**Work required:** Please transcribe the listing below in full and word for word, without its pictures.

════════════════

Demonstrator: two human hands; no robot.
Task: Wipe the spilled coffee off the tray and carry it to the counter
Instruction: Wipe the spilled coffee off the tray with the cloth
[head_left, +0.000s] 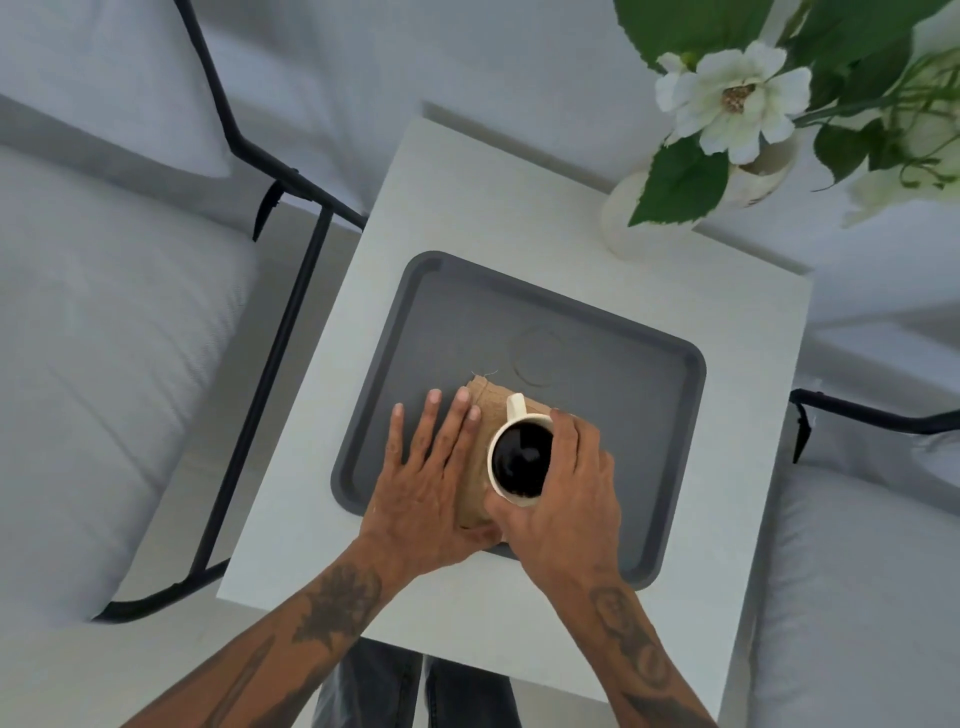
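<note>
with our right hand (563, 486) gripping the full mug (521, 457) and our left hand (431, 467) flat and released on the brown cloth (475, 493) on the grey tray (613, 364), we keep the mug level while wiping beneath it.

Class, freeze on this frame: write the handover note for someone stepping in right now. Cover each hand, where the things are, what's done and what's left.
Left hand: flat, palm down on the brown cloth on the grey tray.
Right hand: gripping the full coffee mug by its rim and side, over the cloth.
Tray sits on the white side table, beside a flower vase.
Done: mug in hand; faint ring mark shows on the tray.
Left: finish wiping, then carry the tray to the counter, which is not in view.
</note>
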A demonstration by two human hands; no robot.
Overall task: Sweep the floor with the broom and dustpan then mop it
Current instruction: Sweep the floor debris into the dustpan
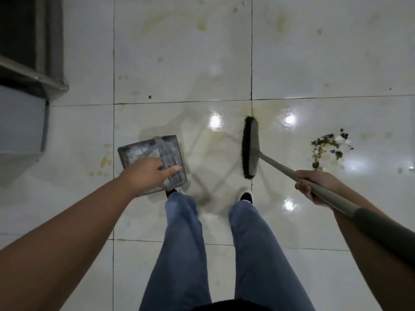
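Observation:
My left hand [147,175] grips the strap handle of a grey metal dustpan [143,151], held above the white tiled floor [179,63] in front of my left foot. My right hand [314,187] is curled round the grey broom handle [278,168]. The broom head [249,147], with dark bristles, stands on the floor just ahead of my right foot. A small pile of leafy and white debris [327,149] lies on the tile to the right of the broom head, apart from it.
Yellowish stains [202,24] and a small dark speck [149,97] mark the tiles ahead. A dark doorway with a metal threshold [33,77] and a grey box-like object [20,122] stand at the left. My legs in blue jeans fill the bottom middle.

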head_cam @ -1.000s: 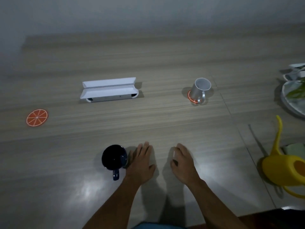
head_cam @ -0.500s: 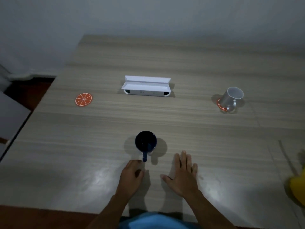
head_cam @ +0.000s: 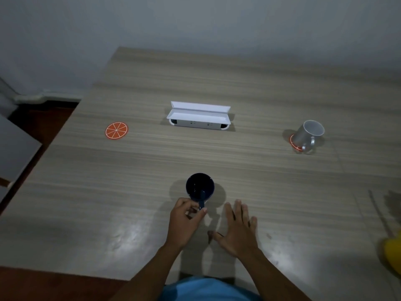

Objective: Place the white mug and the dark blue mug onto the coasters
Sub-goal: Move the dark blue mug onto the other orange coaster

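Note:
The dark blue mug (head_cam: 199, 187) stands upright near the table's front middle, its handle pointing toward me. My left hand (head_cam: 184, 220) has its fingers curled around that handle. My right hand (head_cam: 237, 229) lies flat on the table just right of it, fingers spread, holding nothing. At the right, the white mug (head_cam: 309, 134) stands on a coaster with an orange rim (head_cam: 293, 142). A bare orange-slice coaster (head_cam: 116, 130) lies at the left of the table.
An open white case (head_cam: 198, 115) sits in the middle, beyond the blue mug. A yellow object (head_cam: 393, 255) shows at the right edge. The wooden table (head_cam: 86, 192) ends at the left, with dark floor and a grey panel (head_cam: 15, 146) beyond.
The view has swung left and pulled back. My left hand went from lying flat beside the blue mug to closing on its handle. My right hand stayed flat on the table.

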`<move>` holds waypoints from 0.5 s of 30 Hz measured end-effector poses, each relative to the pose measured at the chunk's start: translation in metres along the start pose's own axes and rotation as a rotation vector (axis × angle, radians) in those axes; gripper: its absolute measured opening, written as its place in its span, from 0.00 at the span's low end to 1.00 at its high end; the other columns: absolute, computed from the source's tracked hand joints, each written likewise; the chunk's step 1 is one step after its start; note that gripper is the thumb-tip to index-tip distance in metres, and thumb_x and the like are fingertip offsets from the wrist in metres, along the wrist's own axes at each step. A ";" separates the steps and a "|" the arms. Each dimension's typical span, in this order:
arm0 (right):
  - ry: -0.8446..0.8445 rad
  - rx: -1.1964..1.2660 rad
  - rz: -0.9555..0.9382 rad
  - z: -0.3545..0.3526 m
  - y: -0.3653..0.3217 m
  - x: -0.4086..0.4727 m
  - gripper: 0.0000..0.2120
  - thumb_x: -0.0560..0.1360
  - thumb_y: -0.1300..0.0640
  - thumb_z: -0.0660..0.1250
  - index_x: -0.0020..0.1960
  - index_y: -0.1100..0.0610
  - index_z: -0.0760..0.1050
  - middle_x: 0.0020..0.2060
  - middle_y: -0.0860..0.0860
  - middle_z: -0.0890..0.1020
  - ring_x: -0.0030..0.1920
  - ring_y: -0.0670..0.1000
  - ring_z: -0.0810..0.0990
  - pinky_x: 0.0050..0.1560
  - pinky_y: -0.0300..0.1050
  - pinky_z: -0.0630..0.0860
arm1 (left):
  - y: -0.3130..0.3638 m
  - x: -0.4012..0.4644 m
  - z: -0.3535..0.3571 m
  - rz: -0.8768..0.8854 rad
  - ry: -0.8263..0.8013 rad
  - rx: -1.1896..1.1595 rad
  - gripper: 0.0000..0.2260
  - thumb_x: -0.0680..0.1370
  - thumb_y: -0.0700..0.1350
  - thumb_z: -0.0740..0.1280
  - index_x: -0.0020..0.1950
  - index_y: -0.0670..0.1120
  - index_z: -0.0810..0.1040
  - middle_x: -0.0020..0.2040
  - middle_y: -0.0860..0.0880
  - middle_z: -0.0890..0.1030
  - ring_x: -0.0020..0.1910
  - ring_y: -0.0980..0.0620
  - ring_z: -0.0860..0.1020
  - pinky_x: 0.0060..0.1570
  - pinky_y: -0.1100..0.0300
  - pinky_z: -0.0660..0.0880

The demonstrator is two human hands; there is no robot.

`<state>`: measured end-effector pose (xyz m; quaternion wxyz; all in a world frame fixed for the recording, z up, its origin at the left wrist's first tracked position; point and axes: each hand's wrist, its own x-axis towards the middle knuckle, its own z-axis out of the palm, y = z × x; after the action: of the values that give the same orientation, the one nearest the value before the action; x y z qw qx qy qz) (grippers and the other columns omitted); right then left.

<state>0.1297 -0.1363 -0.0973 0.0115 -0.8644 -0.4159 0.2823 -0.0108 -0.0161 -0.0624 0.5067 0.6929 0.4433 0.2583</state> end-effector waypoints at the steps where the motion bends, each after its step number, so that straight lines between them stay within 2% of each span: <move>1: -0.005 -0.005 -0.004 0.001 -0.004 0.000 0.54 0.72 0.23 0.57 0.83 0.49 0.34 0.82 0.56 0.32 0.82 0.59 0.31 0.80 0.67 0.38 | 0.000 0.001 0.000 0.001 0.005 0.003 0.04 0.74 0.41 0.77 0.42 0.46 0.82 0.48 0.50 0.78 0.45 0.56 0.80 0.41 0.66 0.77; 5: -0.022 -0.022 -0.060 0.001 -0.016 0.001 0.52 0.73 0.25 0.58 0.83 0.48 0.35 0.83 0.55 0.32 0.82 0.58 0.31 0.80 0.67 0.37 | -0.009 0.003 -0.015 -0.025 0.078 -0.004 0.09 0.76 0.34 0.71 0.41 0.46 0.78 0.46 0.49 0.78 0.44 0.56 0.79 0.40 0.66 0.77; 8: -0.038 -0.024 -0.102 -0.003 -0.027 0.004 0.51 0.74 0.26 0.58 0.84 0.50 0.38 0.83 0.54 0.33 0.82 0.57 0.30 0.80 0.66 0.37 | -0.015 0.009 -0.036 -0.074 0.164 -0.048 0.09 0.76 0.32 0.70 0.41 0.45 0.77 0.44 0.47 0.79 0.44 0.53 0.80 0.46 0.60 0.78; 15: -0.085 -0.037 -0.152 -0.008 -0.071 0.030 0.49 0.76 0.29 0.59 0.84 0.52 0.41 0.83 0.53 0.34 0.82 0.58 0.31 0.80 0.67 0.38 | -0.018 0.026 -0.079 -0.159 0.305 -0.141 0.08 0.74 0.31 0.69 0.40 0.43 0.76 0.42 0.42 0.81 0.44 0.43 0.80 0.47 0.50 0.78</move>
<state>0.0980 -0.0661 -0.0864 -0.0007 -0.8177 -0.4854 0.3094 -0.0688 0.0454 -0.0539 0.4997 0.5711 0.5493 0.3498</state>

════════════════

**Expected answer:**
Demonstrator: two human hands; no robot.
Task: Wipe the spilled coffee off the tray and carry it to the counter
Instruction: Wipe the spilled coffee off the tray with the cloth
[head_left, +0.000s] 
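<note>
with our right hand (563, 486) gripping the full mug (521, 457) and our left hand (431, 467) flat and released on the brown cloth (475, 493) on the grey tray (613, 364), we keep the mug level while wiping beneath it.

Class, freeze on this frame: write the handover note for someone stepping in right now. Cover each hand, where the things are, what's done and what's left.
Left hand: flat, palm down on the brown cloth on the grey tray.
Right hand: gripping the full coffee mug by its rim and side, over the cloth.
Tray sits on the white side table, beside a flower vase.
Done: mug in hand; faint ring mark shows on the tray.
Left: finish wiping, then carry the tray to the counter, which is not in view.
</note>
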A demonstration by two human hands; no robot.
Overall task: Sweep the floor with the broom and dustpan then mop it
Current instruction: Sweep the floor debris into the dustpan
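Observation:
My left hand [147,175] grips the strap handle of a grey metal dustpan [143,151], held above the white tiled floor [179,63] in front of my left foot. My right hand [314,187] is curled round the grey broom handle [278,168]. The broom head [249,147], with dark bristles, stands on the floor just ahead of my right foot. A small pile of leafy and white debris [327,149] lies on the tile to the right of the broom head, apart from it.
Yellowish stains [202,24] and a small dark speck [149,97] mark the tiles ahead. A dark doorway with a metal threshold [33,77] and a grey box-like object [20,122] stand at the left. My legs in blue jeans fill the bottom middle.
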
head_cam @ -1.000s: 
head_cam @ -0.500s: 
head_cam @ +0.000s: 

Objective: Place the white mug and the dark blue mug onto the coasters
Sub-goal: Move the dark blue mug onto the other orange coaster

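Note:
The dark blue mug (head_cam: 199, 187) stands upright near the table's front middle, its handle pointing toward me. My left hand (head_cam: 184, 220) has its fingers curled around that handle. My right hand (head_cam: 237, 229) lies flat on the table just right of it, fingers spread, holding nothing. At the right, the white mug (head_cam: 309, 134) stands on a coaster with an orange rim (head_cam: 293, 142). A bare orange-slice coaster (head_cam: 116, 130) lies at the left of the table.
An open white case (head_cam: 198, 115) sits in the middle, beyond the blue mug. A yellow object (head_cam: 393, 255) shows at the right edge. The wooden table (head_cam: 86, 192) ends at the left, with dark floor and a grey panel (head_cam: 15, 146) beyond.
The view has swung left and pulled back. My left hand went from lying flat beside the blue mug to closing on its handle. My right hand stayed flat on the table.
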
`<move>` holds waypoints from 0.5 s of 30 Hz measured end-effector poses, each relative to the pose measured at the chunk's start: translation in metres along the start pose's own axes and rotation as a rotation vector (axis × angle, radians) in those axes; gripper: its absolute measured opening, written as its place in its span, from 0.00 at the span's low end to 1.00 at its high end; the other columns: absolute, computed from the source's tracked hand joints, each written likewise; the chunk's step 1 is one step after its start; note that gripper is the thumb-tip to index-tip distance in metres, and thumb_x and the like are fingertip offsets from the wrist in metres, along the wrist's own axes at each step. A ";" separates the steps and a "|" the arms. Each dimension's typical span, in this order:
arm0 (right):
  - ry: -0.8446..0.8445 rad
  - rx: -1.1964..1.2660 rad
  - rz: -0.9555..0.9382 rad
  - z: -0.3545..0.3526 m
  - y: -0.3653..0.3217 m
  - x: -0.4086..0.4727 m
  - gripper: 0.0000..0.2120
  - thumb_x: -0.0560..0.1360
  - thumb_y: -0.1300..0.0640
  - thumb_z: -0.0660..0.1250
  - index_x: -0.0020..0.1960
  - index_y: -0.1100..0.0610
  - index_z: -0.0760..0.1050
  - middle_x: 0.0020..0.2060
  - middle_y: -0.0860..0.0860
  - middle_z: -0.0890..0.1020
  - ring_x: -0.0030..0.1920
  - ring_y: -0.0670..0.1000
  - ring_z: -0.0810..0.0990
  - pinky_x: 0.0050..0.1560
  - pinky_y: -0.0300..0.1050
  - pinky_z: -0.0630..0.0860
arm1 (left):
  - y: -0.3130..0.3638 m
  - x: -0.4012..0.4644 m
  - z: -0.3535..0.3571 m
  - rz: -0.8768..0.8854 rad
  - ry: -0.8263..0.8013 rad
  - rx: -1.1896..1.1595 rad
  - gripper: 0.0000..0.2260
  - thumb_x: -0.0680..0.1370
  - thumb_y: -0.0700..0.1350
  - thumb_z: -0.0740..0.1280
  - index_x: -0.0020..0.1950
  - index_y: -0.0670..0.1120
  - index_z: -0.0810..0.1040
  - middle_x: -0.0020..0.2040
  - middle_y: -0.0860..0.0880
  - middle_z: -0.0890..0.1030
  - ring_x: -0.0020..0.1910
  - ring_y: -0.0980..0.0620
  - ring_z: -0.0860..0.1020
  - pinky_x: 0.0060..0.1570
  - pinky_y: -0.1100..0.0300
  - pinky_z: -0.0660..0.0880

The demonstrator is two human hands; there is no robot.

`<state>`: measured end-effector pose (xyz m; quaternion wxyz; all in a world frame fixed for the recording, z up, its origin at the left wrist's first tracked position; point and axes: each hand's wrist, its own x-axis towards the middle knuckle, its own z-axis out of the palm, y = z × x; after the action: of the values that give the same orientation, the one nearest the value before the action; x y z qw qx qy qz) (grippers and the other columns omitted); right then left.

<state>0.1297 -0.1363 -0.0973 0.0115 -0.8644 -0.4159 0.2823 -0.0108 -0.0161 -0.0624 0.5067 0.6929 0.4433 0.2583</state> end-effector waypoints at the steps where the motion bends, each after its step number, so that straight lines between them stay within 2% of each span: <move>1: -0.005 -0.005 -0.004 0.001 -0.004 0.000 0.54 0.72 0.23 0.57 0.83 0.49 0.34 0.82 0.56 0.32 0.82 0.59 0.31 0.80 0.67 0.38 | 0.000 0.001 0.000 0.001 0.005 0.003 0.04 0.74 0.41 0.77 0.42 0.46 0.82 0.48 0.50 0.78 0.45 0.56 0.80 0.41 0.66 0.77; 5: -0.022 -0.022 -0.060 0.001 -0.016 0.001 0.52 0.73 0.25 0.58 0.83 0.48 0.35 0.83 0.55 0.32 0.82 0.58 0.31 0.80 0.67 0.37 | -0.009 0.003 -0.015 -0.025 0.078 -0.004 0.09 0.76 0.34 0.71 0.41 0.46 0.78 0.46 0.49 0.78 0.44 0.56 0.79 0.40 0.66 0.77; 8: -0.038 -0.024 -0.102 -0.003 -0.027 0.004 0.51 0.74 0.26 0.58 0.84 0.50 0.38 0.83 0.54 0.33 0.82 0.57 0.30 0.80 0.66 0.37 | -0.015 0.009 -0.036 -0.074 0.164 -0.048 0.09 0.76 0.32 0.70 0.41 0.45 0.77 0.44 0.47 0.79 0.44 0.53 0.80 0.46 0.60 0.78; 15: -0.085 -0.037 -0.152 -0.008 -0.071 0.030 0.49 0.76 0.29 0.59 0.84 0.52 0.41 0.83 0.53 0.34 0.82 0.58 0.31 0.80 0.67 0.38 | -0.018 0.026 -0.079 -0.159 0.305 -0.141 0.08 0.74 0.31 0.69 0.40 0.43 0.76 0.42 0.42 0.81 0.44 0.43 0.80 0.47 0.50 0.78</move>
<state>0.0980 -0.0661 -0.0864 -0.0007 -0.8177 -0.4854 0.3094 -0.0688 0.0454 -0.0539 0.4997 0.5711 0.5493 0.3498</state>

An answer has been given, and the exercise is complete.